We have to be very careful….if we spend fifteen minutes helping someone choose a set of three latex on a weight and a foil, we are losing money. If our retail customers do not know what they want, we’ll give them some ideas and we will ask them to browse our idea book. They can tell us their event and we will give them suggestions based on the menu that we offer from retail. But the service of planning an event with our custom centerpieces and designs is entirely different, and unless they are willing to pay us for the time that we spend with them….it’s a menu.
I have a couple of analogies that I use with my team. One of them is this: Taxi Cab drivers get paid to wait. We don’t. So, if we are waiting five minutes for a customer to decide what colors to choose….we don’t get paid. My advice to the team? Give the customer a baggie. Tell him/her to put the balloons that he/she wants into the bag and when they are done deciding, you will be happy to take their order. This is a kind way of pushing along the process so that the sales staff is free to help the next customer. It’s retail. Retail involves TURNS. We need to turn the customers in order to make a profit.

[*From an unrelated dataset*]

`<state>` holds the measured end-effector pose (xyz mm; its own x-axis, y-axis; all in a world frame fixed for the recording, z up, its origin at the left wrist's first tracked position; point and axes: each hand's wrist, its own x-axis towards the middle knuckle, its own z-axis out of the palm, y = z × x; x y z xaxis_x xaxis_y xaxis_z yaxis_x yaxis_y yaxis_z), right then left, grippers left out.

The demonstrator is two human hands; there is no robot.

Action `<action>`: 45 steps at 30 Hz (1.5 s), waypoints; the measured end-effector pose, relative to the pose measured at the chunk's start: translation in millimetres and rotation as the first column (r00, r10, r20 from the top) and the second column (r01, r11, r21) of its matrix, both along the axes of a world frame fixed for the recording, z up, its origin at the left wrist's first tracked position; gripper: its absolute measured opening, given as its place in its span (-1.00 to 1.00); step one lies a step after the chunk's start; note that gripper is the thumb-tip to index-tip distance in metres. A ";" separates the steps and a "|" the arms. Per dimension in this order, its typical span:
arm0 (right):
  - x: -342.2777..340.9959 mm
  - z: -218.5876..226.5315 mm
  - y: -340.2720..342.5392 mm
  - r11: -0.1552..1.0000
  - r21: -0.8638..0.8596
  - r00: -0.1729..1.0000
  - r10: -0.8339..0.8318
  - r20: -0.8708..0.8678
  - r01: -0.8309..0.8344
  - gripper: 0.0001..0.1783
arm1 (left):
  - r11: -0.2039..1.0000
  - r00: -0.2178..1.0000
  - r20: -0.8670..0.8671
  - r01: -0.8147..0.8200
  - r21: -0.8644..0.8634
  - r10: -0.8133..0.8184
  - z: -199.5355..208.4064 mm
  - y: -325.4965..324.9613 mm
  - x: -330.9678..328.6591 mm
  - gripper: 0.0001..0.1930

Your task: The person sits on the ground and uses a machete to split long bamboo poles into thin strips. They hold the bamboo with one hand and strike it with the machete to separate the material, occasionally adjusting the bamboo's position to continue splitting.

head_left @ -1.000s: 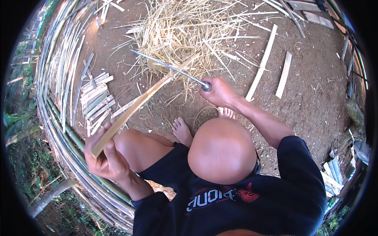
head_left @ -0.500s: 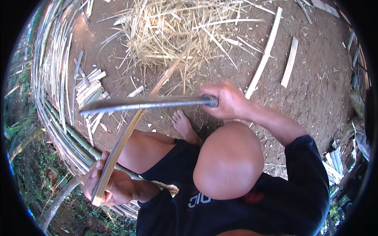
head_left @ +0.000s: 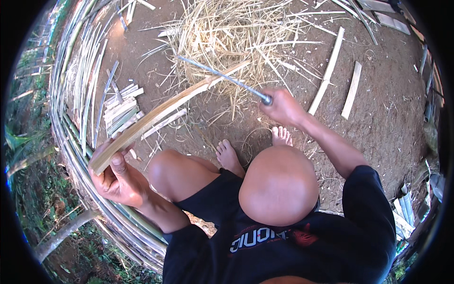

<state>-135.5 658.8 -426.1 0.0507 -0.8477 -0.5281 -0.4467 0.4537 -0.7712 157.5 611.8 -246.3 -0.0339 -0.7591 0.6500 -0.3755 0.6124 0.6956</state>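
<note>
blade's off the middle: the knife [head_left: 246, 88] now crosses the strip [head_left: 156, 116] toward its far end, close to a raised ridge. half a second ago it lay broadside over mid-strip, tip out to the left; now it's seen thin, tip up-left. for the work on the strip i'd read that as the blade back at the far side between passes, not mid-stroke. can't tell if edge and strip touch.

state: left grip [head_left: 124, 183] closed on the near end of the strip, thumb alongside. right grip [head_left: 283, 109] wrapped round the knife handle.

strip is up in the air, slanting from the left grip out past the left knee [head_left: 166, 168], far end over the shavings pile [head_left: 222, 38].

other diffs vs that frame: strip lies at a flatter slant, left grip higher in view, away from the hip. both feet [head_left: 230, 156] show now; only one did then. whole view shifted, so some of that is head motion. pose is close to the one a second back.

stack of short slats [head_left: 120, 111] sits left on the ground [head_left: 378, 142], same as then.
</note>
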 end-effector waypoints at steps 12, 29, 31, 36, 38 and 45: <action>3.5 -57.5 -15.8 0.977 -0.210 0.989 0.012 -0.147 -0.043 -0.78 | 0.998 0.997 -0.072 -0.012 0.068 0.017 -10.0 -0.5 26.0 -0.80; -76.6 -216.4 -14.7 0.970 0.146 0.881 -0.106 -0.461 0.194 -0.67 | 0.992 0.986 -0.165 0.045 0.115 -0.026 -14.6 -27.4 39.1 -0.74; -81.7 -230.6 -12.7 0.976 0.044 0.847 -0.161 -0.506 0.212 -0.63 | 0.990 0.985 -0.173 0.032 0.134 -0.008 -12.1 -31.5 35.2 -0.74; -70.3 -207.2 14.1 0.958 0.157 0.958 -0.207 -0.196 0.239 -0.61 | 0.988 0.971 -0.233 -0.026 0.150 0.061 -1.6 -51.3 17.1 -0.78; -47.7 -174.7 19.5 0.934 0.199 0.954 -0.284 -0.094 0.298 -0.66 | 0.987 0.975 -0.210 -0.039 0.155 0.071 6.2 -60.8 20.0 -0.77; -17.0 -41.8 -0.4 0.939 0.011 0.938 -0.345 0.027 0.345 -0.64 | 0.984 0.995 -0.099 0.025 0.179 -0.007 68.9 -82.5 -10.6 -0.76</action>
<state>-152.5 658.4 -467.9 -0.2293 -0.8124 -0.5361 -0.2402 0.5810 -0.7777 146.9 529.3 -177.4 0.0098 -0.8636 0.5041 -0.2919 0.4797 0.8274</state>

In addition, our retail customers receive good latex balloons from Pioneer. Better grade than a Dollar Store….but not quite as brilliant as our Qualatex balloons that we use for event decorating. We never use medium quality balloons for big jobs and it’s another way that we separate the retail from the event decorating.
Also, to my “balloon friend” who said I could make more money doing one big event every Friday and every Saturday? Not necessarily true at all. I can do a thousand dollar event on a Saturday, or I can sell 50 projects at 20 dollars each and have the fun and thrill of a retail store…. Knowing HOW to mass produce, knowing HOW to work quickly, knowing HOW to utilize our high school employees can turn a high traffic retail store into a profitable design. But that takes work. And balloons are only 35% of what we do…which means that the retail turns are also adding to the bottom line, and retail is open seven days a week. Done well and done in the right location, it’s a seven day a week income stream instead of a “one day a weekend” business. It just takes time and the right set of employees, the right inventory and the right location to do it “profitably.”
I am very fortunate because my father purchased the store from my former partner on April 12 of this past year. I needed help….not only financial help, but the physical help of more people to get things off the ground. My sister does the inventory/retail. My father does the books. He’s also in the store almost every single day of the week. My mother just helps wherever she is needed. My father has made it possible to have employees work more than 4-6 hours a week. We have one full time employee in addition to myself, and 4 part-time people who work a combined total of over 60 hours a week. THAT has helped a lot.
So, again, it all comes down to personal preference…individual goals…how big your support system is….and how much time you truly want to devote to your passion. Fortunately for me, I have my whole family invested in this store….and THAT has made all of the difference.